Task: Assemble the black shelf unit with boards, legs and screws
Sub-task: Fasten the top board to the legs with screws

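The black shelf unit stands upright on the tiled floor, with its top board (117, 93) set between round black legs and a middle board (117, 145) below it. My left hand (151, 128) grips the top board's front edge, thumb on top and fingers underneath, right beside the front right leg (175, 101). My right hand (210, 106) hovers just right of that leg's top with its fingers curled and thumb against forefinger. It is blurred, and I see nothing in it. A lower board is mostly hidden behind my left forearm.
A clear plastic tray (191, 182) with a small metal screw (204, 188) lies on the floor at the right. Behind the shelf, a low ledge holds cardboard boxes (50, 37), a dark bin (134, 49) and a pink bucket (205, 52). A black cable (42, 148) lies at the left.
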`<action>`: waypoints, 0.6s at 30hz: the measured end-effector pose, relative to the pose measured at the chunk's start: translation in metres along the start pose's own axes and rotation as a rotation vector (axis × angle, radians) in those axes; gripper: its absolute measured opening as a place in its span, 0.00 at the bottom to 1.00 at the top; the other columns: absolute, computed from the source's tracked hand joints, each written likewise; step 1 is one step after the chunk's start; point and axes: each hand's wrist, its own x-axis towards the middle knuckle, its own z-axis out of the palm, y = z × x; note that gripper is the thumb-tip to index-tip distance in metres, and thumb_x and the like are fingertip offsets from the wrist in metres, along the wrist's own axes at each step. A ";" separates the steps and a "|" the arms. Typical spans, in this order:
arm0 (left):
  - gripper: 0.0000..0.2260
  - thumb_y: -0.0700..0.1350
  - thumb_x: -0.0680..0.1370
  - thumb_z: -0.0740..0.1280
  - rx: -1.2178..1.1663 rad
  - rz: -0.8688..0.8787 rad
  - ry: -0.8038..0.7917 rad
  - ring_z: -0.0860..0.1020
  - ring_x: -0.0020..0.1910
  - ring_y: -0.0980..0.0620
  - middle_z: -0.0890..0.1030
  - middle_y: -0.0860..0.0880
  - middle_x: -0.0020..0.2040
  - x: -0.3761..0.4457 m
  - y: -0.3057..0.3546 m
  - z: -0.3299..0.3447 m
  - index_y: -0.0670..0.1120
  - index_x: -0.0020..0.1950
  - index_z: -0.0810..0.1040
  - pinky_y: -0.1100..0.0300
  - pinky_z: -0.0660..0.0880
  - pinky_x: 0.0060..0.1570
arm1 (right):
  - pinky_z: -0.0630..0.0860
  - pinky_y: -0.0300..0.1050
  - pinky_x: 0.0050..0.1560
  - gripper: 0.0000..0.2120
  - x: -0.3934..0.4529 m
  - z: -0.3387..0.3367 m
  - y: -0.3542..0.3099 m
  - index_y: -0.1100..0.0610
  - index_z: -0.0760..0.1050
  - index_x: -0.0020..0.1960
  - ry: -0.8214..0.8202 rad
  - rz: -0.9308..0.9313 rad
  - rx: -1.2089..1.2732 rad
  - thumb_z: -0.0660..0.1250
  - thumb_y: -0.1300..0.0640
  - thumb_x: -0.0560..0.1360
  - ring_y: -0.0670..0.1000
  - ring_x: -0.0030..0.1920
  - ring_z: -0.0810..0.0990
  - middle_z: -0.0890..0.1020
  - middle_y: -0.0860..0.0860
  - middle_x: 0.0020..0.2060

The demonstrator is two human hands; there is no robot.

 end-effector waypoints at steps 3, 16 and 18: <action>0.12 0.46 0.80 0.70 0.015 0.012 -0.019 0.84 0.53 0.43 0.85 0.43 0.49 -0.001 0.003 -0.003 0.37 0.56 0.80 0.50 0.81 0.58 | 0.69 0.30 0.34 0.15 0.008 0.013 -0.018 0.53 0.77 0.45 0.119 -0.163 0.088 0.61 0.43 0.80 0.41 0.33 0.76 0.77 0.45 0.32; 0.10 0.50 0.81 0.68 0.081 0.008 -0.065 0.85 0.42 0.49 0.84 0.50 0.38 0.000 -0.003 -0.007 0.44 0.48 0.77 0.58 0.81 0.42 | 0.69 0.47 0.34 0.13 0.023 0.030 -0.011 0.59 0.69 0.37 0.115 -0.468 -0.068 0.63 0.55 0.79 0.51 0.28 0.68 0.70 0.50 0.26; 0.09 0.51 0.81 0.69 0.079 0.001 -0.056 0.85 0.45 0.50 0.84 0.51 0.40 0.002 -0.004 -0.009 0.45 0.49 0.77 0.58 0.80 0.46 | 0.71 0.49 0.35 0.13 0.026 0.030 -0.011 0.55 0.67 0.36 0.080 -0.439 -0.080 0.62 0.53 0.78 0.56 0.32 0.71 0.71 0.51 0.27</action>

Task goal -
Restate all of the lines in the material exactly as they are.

Output for this task -
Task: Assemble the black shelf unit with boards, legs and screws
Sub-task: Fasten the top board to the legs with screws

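The black shelf unit stands upright on the tiled floor, with its top board (117, 93) set between round black legs and a middle board (117, 145) below it. My left hand (151, 128) grips the top board's front edge, thumb on top and fingers underneath, right beside the front right leg (175, 101). My right hand (210, 106) hovers just right of that leg's top with its fingers curled and thumb against forefinger. It is blurred, and I see nothing in it. A lower board is mostly hidden behind my left forearm.
A clear plastic tray (191, 182) with a small metal screw (204, 188) lies on the floor at the right. Behind the shelf, a low ledge holds cardboard boxes (50, 37), a dark bin (134, 49) and a pink bucket (205, 52). A black cable (42, 148) lies at the left.
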`<action>`: waypoints, 0.6s at 30hz: the measured end-effector pose, relative to the pose measured at the chunk's start: translation in metres along the start pose's own axes and rotation as a rotation vector (axis × angle, radians) in those axes; gripper: its absolute measured opening as a place in its span, 0.00 at the bottom to 1.00 at the top; the other columns: absolute, computed from the source's tracked hand joints, each written likewise; step 1 is one step after the chunk's start; point and axes: each hand's wrist, its own x-axis towards the middle knuckle, its own z-axis out of the palm, y = z × x; note that gripper is the thumb-tip to index-tip distance in metres, and thumb_x and the like are fingertip offsets from the wrist in metres, along the wrist's own axes at each step. A ";" separates the steps and a "|" the arms. Typical spans, in this order:
arm0 (left):
  - gripper: 0.0000..0.2260
  - thumb_y: -0.0700..0.1350
  - thumb_x: -0.0680..0.1370
  - thumb_z: -0.0740..0.1280
  - rx: -1.2178..1.1663 rad
  - rz: -0.8688..0.8787 rad
  - ry: -0.8038..0.7917 rad
  - ring_z: -0.0860..0.1020
  - ring_x: -0.0020..0.1910
  - ring_y: -0.0980..0.0620
  - middle_z: -0.0890..0.1030
  - middle_y: -0.0860..0.0880
  - middle_x: -0.0020..0.2040
  - x: -0.3761..0.4457 m
  - y: -0.3057..0.3546 m
  - z: -0.3299..0.3447 m
  - index_y: -0.0670..0.1120
  - index_x: -0.0020..0.1950
  - index_z: -0.0810..0.1040
  - pinky_y: -0.1100..0.0300
  - pinky_z: -0.0660..0.0880
  - pinky_x: 0.0060..0.1570
arm1 (right):
  - pinky_z: -0.0630..0.0860
  - pinky_y: -0.0300..0.1050
  - pinky_x: 0.0050..0.1560
  - gripper: 0.0000..0.2120
  - x: -0.3934..0.4529 m
  - z: -0.3387..0.3367 m
  - y: -0.3542..0.3099 m
  - index_y: -0.1100..0.0610
  - index_z: -0.0760..0.1050
  - index_x: -0.0020..0.1960
  - ry: -0.8214..0.8202 rad
  - rz: -0.9308..0.9313 rad
  - rx: -1.2089..1.2732 rad
  - thumb_z: -0.0660..0.1250
  - thumb_y: -0.1300..0.0640
  - thumb_x: -0.0560..0.1360
  - ring_y: -0.0670..0.1000
  - ring_x: -0.0030..0.1920
  - ring_z: -0.0810..0.0990
  - middle_z: -0.0890..0.1020
  - middle_y: -0.0860..0.0860
  - middle_x: 0.0020..0.2060

The demonstrator is two human hands; there is no robot.

 end-effector waypoints at steps 3, 16 and 18: <action>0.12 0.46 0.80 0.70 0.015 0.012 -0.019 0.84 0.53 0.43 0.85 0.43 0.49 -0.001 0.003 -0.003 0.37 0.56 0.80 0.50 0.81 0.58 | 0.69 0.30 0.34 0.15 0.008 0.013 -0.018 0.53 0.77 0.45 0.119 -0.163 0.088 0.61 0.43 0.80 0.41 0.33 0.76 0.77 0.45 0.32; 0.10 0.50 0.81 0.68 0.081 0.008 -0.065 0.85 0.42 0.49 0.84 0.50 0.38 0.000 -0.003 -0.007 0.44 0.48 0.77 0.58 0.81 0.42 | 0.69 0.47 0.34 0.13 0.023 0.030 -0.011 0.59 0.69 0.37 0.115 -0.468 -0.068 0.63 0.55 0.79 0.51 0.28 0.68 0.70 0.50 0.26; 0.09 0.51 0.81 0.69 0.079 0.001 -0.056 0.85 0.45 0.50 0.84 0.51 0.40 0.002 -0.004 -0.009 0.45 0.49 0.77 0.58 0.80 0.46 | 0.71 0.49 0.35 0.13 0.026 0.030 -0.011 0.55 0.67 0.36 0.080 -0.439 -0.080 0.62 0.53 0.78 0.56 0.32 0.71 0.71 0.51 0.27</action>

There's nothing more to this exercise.